Revelar sua identidade, exibir o distintivo e ameaçá-las com o General Celestial... As assassinas da Lua Escarlate, selecionadas entre tantas, eram especialistas em avaliar situações. Nenhuma verdadeira cultivadora imortal se valeria de ameaças tão banais; ao fazer isso, Zhao Júlia apenas revelava sua insegurança.

Era como marcar uma briga e dizer “me aguardem”. Só não apanharia se tivesse sorte.

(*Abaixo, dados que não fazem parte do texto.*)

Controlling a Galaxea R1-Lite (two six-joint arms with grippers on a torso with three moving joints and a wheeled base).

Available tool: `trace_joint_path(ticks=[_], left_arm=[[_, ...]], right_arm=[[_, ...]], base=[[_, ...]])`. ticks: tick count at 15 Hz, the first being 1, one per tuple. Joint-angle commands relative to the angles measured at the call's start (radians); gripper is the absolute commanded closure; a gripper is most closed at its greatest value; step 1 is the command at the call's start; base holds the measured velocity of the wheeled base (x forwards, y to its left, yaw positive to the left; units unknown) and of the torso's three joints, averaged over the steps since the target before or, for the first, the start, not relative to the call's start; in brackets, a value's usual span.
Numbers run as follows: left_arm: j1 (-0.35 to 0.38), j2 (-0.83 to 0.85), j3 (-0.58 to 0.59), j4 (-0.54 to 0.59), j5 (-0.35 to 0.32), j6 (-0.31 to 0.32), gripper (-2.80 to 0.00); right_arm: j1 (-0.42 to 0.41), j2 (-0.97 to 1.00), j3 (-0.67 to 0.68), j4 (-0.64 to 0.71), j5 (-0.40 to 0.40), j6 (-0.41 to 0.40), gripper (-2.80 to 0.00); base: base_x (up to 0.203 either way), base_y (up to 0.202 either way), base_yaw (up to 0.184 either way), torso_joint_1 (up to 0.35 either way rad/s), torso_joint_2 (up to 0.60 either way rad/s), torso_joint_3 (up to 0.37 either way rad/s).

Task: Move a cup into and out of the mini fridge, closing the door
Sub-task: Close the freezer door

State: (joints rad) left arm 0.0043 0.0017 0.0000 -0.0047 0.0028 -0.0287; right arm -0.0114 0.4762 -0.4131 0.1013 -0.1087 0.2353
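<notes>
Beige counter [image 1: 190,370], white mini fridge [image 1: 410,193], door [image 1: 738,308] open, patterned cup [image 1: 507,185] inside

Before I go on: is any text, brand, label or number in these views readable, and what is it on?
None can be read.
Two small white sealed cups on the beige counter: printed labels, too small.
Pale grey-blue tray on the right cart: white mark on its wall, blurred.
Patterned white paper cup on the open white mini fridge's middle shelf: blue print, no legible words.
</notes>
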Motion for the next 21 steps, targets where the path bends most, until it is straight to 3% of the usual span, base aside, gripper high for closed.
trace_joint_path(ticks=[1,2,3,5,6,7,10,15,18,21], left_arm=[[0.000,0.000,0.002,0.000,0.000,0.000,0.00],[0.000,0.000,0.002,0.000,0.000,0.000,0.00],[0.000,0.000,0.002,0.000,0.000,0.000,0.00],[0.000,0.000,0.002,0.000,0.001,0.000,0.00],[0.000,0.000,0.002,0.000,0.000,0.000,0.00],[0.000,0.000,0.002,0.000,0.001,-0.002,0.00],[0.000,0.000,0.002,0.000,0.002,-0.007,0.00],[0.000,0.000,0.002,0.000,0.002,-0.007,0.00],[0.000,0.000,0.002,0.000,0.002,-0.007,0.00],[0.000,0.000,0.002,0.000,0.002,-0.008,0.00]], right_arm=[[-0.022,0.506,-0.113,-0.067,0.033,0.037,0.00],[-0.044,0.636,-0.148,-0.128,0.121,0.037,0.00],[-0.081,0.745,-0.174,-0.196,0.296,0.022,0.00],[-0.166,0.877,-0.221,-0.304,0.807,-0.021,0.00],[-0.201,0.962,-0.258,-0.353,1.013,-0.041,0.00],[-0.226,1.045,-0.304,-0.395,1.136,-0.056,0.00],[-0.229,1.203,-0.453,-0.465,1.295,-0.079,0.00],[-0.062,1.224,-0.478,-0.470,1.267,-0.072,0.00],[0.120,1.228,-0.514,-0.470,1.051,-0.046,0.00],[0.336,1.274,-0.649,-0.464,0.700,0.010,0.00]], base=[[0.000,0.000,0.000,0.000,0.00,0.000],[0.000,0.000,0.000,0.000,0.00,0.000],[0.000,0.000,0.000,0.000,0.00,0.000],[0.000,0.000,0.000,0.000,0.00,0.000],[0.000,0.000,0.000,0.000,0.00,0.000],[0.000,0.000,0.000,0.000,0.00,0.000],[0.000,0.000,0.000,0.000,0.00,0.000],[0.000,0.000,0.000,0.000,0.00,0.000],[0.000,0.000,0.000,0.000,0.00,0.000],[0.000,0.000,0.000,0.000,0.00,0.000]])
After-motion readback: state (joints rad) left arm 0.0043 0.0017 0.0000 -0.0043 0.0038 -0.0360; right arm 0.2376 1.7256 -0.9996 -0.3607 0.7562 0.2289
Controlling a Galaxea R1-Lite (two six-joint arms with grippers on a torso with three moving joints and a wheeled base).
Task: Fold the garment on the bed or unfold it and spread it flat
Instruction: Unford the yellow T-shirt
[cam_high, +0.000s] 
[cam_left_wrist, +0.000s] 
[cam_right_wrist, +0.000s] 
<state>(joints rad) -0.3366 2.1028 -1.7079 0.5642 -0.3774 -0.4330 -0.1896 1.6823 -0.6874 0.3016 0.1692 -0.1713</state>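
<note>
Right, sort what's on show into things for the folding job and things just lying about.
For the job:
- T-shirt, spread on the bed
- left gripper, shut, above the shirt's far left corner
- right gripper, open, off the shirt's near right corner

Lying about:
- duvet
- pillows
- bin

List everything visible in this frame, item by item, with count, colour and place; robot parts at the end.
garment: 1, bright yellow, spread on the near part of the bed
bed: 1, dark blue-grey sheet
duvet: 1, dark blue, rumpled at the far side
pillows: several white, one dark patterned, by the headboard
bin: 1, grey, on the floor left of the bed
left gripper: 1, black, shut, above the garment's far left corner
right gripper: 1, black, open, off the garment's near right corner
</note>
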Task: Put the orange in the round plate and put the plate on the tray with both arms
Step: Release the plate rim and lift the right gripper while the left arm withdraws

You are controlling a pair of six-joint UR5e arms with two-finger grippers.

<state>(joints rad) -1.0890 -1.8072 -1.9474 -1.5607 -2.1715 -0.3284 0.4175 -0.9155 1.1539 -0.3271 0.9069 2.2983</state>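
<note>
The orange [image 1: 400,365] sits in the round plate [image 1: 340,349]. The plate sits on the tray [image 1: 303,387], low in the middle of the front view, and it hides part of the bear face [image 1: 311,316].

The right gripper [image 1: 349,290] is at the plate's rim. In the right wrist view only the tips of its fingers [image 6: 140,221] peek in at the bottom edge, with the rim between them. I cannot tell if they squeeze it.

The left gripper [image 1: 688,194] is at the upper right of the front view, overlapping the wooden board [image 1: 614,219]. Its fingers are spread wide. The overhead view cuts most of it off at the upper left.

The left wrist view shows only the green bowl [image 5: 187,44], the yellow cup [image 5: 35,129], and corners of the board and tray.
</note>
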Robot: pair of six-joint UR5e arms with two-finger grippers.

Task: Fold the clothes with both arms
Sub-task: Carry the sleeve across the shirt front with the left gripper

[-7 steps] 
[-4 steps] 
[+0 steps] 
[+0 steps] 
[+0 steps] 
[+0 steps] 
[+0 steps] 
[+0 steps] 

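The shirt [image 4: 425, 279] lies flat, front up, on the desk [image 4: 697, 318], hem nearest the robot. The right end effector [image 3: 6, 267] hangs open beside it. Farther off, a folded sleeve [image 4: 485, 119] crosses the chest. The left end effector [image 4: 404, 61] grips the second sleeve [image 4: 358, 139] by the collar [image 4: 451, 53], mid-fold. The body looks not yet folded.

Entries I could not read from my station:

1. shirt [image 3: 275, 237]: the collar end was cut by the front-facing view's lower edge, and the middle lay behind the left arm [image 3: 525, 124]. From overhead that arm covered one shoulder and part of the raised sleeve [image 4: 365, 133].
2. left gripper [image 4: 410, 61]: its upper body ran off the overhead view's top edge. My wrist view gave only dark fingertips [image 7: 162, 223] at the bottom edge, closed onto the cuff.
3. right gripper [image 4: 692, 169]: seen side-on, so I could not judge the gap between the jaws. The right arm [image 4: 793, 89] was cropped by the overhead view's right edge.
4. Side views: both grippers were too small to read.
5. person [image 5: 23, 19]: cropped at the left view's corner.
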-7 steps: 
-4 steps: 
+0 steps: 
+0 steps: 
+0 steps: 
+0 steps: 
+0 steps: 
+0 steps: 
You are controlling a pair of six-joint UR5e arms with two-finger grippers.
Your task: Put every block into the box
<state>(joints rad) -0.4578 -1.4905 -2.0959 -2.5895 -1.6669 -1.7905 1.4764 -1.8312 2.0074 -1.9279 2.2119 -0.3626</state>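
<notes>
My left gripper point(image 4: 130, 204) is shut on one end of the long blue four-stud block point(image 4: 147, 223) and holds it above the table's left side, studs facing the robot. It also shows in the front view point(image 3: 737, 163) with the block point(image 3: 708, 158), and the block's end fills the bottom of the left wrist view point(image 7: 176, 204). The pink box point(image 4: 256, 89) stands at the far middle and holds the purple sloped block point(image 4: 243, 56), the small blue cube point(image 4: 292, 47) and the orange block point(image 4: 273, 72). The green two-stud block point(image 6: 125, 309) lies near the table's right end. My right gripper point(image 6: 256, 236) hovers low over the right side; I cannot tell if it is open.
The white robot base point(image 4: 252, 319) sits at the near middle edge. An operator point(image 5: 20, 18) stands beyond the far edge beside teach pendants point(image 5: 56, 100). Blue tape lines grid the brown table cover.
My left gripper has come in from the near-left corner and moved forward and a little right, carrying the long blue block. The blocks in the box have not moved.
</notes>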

Mas fazia sentido: criada nos salões internos do palácio, cercada de luxo, mesmo ao ir para a Seita Yan Tian, sua posição como jovem princesa da Grande Canção lhe garantia respeito. Sem nunca ter enfrentado as durezas do mundo, era natural que fosse assim. Melhor assim: se Zhao Júlia fosse uma mestra das intrigas, talvez conseguisse mesmo enganar as assassinas. Mas, sendo ingênua, oferecia a Zheng Zhou uma chance de se arriscar.

Com os erros compensando os acertos, Zheng Zhou decidiu perdoá-la pela questão da cereja.

Se soubesse que era tão tola, por que teria se preocupado tanto?

E, de fato, Zheng Zhou estava certo. Após ouvir as palavras, a dançarina não recuou; ao contrário, avançou dois passos:

— Empunhas o distintivo de anciã da Seita Yan Tian e mencionas o General Celestial... Se não me engano, és a jovem princesa da Grande Canção, não?

Sua beleza era deslumbrante, a voz ainda mais sedutora; esse contraste de identidade sempre fazia Zheng Zhou duvidar.

— Humpf — disse Zhao Júlia, altiva. — Que bom que entendes. O que aconteceu hoje pode ser esquecido, mas se continuarem a pressionar e meu pai souber, não escapam impunes.

Zheng Zhou se divertiu. Não se teme um companheiro desastrado, mas sim um oponente genial. Com Zhao Júlia ali, ele nem precisava falar; a morte os perseguia. Isso merecia um prêmio.

— Receio que a jovem princesa não terá essa chance — disse a dançarina, sorrindo maliciosa. Ergueu a mão com frieza e ordenou: — Avancem. Matem a princesa e o alvo juntos!

Os acontecimentos mudaram rápido demais. Zhao Júlia nem teve tempo de sacar a espada. Zheng Zhou pousou a mão em seu ombro e, resignado, disse:

— Eu avisei que não precisava de sua ajuda. Agora, até você morrerá comigo.

Zhao Júlia quase chorou. A espada que seu mestre lhe dera era afiada demais; atravessara o lajeado e ficou presa nas pedras do alicerce, impossível de puxar com sua força.

Zheng Zhou então passou por ela, abriu os braços e disse, calmo:

— Senhoras, o alvo sou eu. A jovem princesa veio apenas para conversar; não deve sofrer por minha causa. Levem minha vida, mas poupem-na, se possível.

— O ofício de assassino exige rapidez e precisão. Zhao Júlia é a princesa mais querida do imperador, também discípula direta de um ancião da Seita Yan Tian. Matando-a, a Lua Escarlate seria banida de toda a região — ponderou a dançarina, sorrindo enigmaticamente. — Quem diria que o mais famoso bon vivant da Cidade de Tóquio teria tamanho senso de justiça? Se não estivéssemos em lados opostos, talvez eu até te mostrasse os segredos dos caminhos ocultos.